Start with the facts you can check.

  • School-related accounts may involve tuition, institutional loans, parking, fees, or other campus receivables; request a detailed school ledger.
  • If a government or school account has appeal rights, use those procedures in addition to debt validation.

Confirm the account first.

Even a real collector can have the wrong person, wrong amount, old debt, duplicate placement, or incomplete records.

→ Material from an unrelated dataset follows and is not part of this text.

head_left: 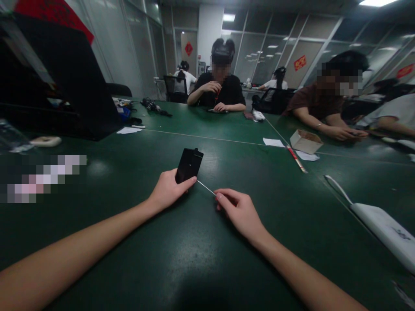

  • The collector name, mailing address, phone number, and website on the letter you received.
  • Who the original creditor was, who owns or placed the account now, the account number, balance, and date of last payment.
  • Whether the debt may be too old for a lawsuit in your state before you pay or promise to pay.
  • Whether the account appears on your official credit reports from AnnualCreditReport.com.
  • Whether this looks like the kind of account ConServe commonly handles: Higher-education balances, Government receivables, Credit union and financial-institution accounts, Commercial lender accounts.

Questions people ask about ConServe.

Use these answers to sort out roles, names, portals, and account details before responding.

Is ConServe the same company as Continental Service Group?

Yes. ConServe is the trade name used by Continental Service Group, an accounts-receivable management and debt collection company based in Fairport, New York. Its site says it serves higher education, government, financial institutions, credit unions, commercial lenders, and consumers.

Why would ConServe contact me about a school, government, or IRS debt?

ConServe collects or services accounts for clients including colleges, universities, and government entities. The IRS lists ConServe as one of the private collection agencies that may contact taxpayers about certain inactive tax debts, and Treasury Fiscal Service lists ConServe for delinquent federal non-tax debts.

Does ConServe own the debt it is collecting?

Do not assume ConServe owns the debt. Its public materials describe collecting and servicing accounts for clients, and for IRS private collection accounts payments are made directly to the IRS, not to ConServe. The validation notice or agency letter should identify the current creditor or government agency.

How can I verify that a ConServe payment portal or contact is official?

ConServe links consumers to Manage Your Account and Pay Here through EvokePay from its official website. For IRS debts, verify the IRS Notice CP40, the agency letter, and the taxpayer authentication number before discussing account details.

What can I do if I do not recognize the debt?

Ask for validation information showing the creditor, amount, and dispute instructions. If you dispute in writing within the validation period, the collector generally must pause collection activity on the disputed amount until it responds with verification.

What rules apply if ConServe says it is collecting for the IRS or U.S. Treasury?

For IRS private collection, the IRS says taxpayers should receive IRS Notice CP40 and then the agency letter, and private collectors should use the taxpayer authentication number. IRS private collectors should not threaten you or contact you by email, text, or social media. For Treasury non-tax debts, Fiscal Service says private collection agencies must comply with applicable laws and are subject to Treasury oversight.